* **PROBLEM TO SOLVE**:
Line by line, retype the whole listing exactly.

----- DATA PROVIDED

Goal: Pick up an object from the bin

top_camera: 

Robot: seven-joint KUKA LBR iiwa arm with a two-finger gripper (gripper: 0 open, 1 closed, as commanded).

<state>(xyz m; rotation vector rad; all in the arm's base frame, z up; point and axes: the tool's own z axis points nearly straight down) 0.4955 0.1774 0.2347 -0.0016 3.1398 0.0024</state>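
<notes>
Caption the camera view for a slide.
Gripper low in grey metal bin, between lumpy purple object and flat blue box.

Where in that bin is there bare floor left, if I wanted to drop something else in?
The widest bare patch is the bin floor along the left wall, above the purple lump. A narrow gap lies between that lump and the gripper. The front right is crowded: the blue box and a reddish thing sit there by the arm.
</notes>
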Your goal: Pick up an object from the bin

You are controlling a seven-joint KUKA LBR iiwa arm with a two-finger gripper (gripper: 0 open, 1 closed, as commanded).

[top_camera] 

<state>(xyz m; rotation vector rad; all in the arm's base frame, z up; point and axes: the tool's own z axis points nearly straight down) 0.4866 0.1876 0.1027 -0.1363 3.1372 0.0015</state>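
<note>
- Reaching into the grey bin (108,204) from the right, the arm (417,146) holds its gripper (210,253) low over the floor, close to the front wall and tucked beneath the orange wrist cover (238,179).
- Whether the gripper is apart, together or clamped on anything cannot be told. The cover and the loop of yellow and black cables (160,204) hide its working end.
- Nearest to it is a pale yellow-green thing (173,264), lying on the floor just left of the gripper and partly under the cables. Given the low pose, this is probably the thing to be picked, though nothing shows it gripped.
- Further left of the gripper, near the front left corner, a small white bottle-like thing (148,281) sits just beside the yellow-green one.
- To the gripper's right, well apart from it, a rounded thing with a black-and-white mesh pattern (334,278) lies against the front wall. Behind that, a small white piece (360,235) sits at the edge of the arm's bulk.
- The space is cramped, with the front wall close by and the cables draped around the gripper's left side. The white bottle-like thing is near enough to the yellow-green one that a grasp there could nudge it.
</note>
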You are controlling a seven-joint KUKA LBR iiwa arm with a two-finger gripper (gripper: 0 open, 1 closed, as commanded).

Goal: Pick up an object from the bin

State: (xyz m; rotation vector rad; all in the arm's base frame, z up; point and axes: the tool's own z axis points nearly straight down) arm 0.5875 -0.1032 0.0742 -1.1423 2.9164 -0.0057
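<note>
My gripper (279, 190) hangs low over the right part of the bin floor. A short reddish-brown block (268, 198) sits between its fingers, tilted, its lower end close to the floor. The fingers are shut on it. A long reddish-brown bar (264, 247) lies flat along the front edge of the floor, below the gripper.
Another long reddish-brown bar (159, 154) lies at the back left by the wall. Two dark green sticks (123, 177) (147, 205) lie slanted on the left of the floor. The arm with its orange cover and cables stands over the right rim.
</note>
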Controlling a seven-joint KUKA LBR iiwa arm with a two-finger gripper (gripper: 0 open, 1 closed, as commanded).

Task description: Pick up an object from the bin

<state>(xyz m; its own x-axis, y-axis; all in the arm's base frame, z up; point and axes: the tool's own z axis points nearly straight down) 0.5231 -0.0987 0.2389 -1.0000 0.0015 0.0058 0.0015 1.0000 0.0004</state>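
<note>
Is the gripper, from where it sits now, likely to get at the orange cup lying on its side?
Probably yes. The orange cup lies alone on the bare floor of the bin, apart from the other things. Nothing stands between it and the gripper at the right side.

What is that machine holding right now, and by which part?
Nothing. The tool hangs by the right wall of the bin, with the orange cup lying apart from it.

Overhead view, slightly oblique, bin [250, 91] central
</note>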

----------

* **EXERCISE OUTPUT**:
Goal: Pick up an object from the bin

top_camera: 

Robot: seven-joint KUKA LBR iiwa arm with a two-finger gripper (gripper: 0 open, 1 closed, as commanded).

<state>(xyz m; rotation vector rad; all in the arm's base frame, z up; point and axes: the tool's own z axis points nearly straight down) 0.4955 0.1774 0.2347 -0.0016 3.1398 0.0024</state>
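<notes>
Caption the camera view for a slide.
Gripper low in grey metal bin, between lumpy purple object and flat blue box.

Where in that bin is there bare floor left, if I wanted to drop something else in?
The widest bare patch is the bin floor along the left wall, above the purple lump. A narrow gap lies between that lump and the gripper. The front right is crowded: the blue box and a reddish thing sit there by the arm.
</notes>
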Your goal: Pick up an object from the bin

You are controlling a seven-joint KUKA LBR iiwa arm with a two-finger gripper (gripper: 0 open, 1 closed, as commanded).

[top_camera] 

<state>(xyz m; rotation vector rad; all in the arm's base frame, z up; point and axes: the tool's own z axis points nearly straight down) 0.4866 0.1876 0.1027 -0.1363 3.1372 0.0015</state>
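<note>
- Reaching into the grey bin (108,204) from the right, the arm (417,146) holds its gripper (210,253) low over the floor, close to the front wall and tucked beneath the orange wrist cover (238,179).
- Whether the gripper is apart, together or clamped on anything cannot be told. The cover and the loop of yellow and black cables (160,204) hide its working end.
- Nearest to it is a pale yellow-green thing (173,264), lying on the floor just left of the gripper and partly under the cables. Given the low pose, this is probably the thing to be picked, though nothing shows it gripped.
- Further left of the gripper, near the front left corner, a small white bottle-like thing (148,281) sits just beside the yellow-green one.
- To the gripper's right, well apart from it, a rounded thing with a black-and-white mesh pattern (334,278) lies against the front wall. Behind that, a small white piece (360,235) sits at the edge of the arm's bulk.
- The space is cramped, with the front wall close by and the cables draped around the gripper's left side. The white bottle-like thing is near enough to the yellow-green one that a grasp there could nudge it.
</note>
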You are controlling a seven-joint KUKA LBR iiwa arm with a two-finger gripper (gripper: 0 open, 1 closed, as commanded).

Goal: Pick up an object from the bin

State: (xyz m; rotation vector rad; all in the arm's base frame, z up; point and axes: the tool's own z axis points nearly straight down) arm 0.5875 -0.1032 0.0742 -1.1423 2.9164 -0.0057
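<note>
My gripper (279, 190) hangs low over the right part of the bin floor. A short reddish-brown block (268, 198) sits between its fingers, tilted, its lower end close to the floor. The fingers are shut on it. A long reddish-brown bar (264, 247) lies flat along the front edge of the floor, below the gripper.
Another long reddish-brown bar (159, 154) lies at the back left by the wall. Two dark green sticks (123, 177) (147, 205) lie slanted on the left of the floor. The arm with its orange cover and cables stands over the right rim.
</note>
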Controlling a seven-joint KUKA LBR iiwa arm with a two-finger gripper (gripper: 0 open, 1 closed, as commanded).

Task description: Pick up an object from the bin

<state>(xyz m; its own x-axis, y-axis; all in the arm's base frame, z up; point and axes: the tool's own z axis points nearly straight down) 0.5231 -0.0987 0.2389 -1.0000 0.0015 0.0058 0.0015 1.0000 0.0004</state>
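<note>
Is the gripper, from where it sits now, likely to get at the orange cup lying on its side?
Probably yes. The orange cup lies alone on the bare floor of the bin, apart from the other things. Nothing stands between it and the gripper at the right side.

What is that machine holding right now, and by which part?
Nothing. The tool hangs by the right wall of the bin, with the orange cup lying apart from it.

Overhead view, slightly oblique, bin [250, 91] central
</note>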

The exercise has now been completed.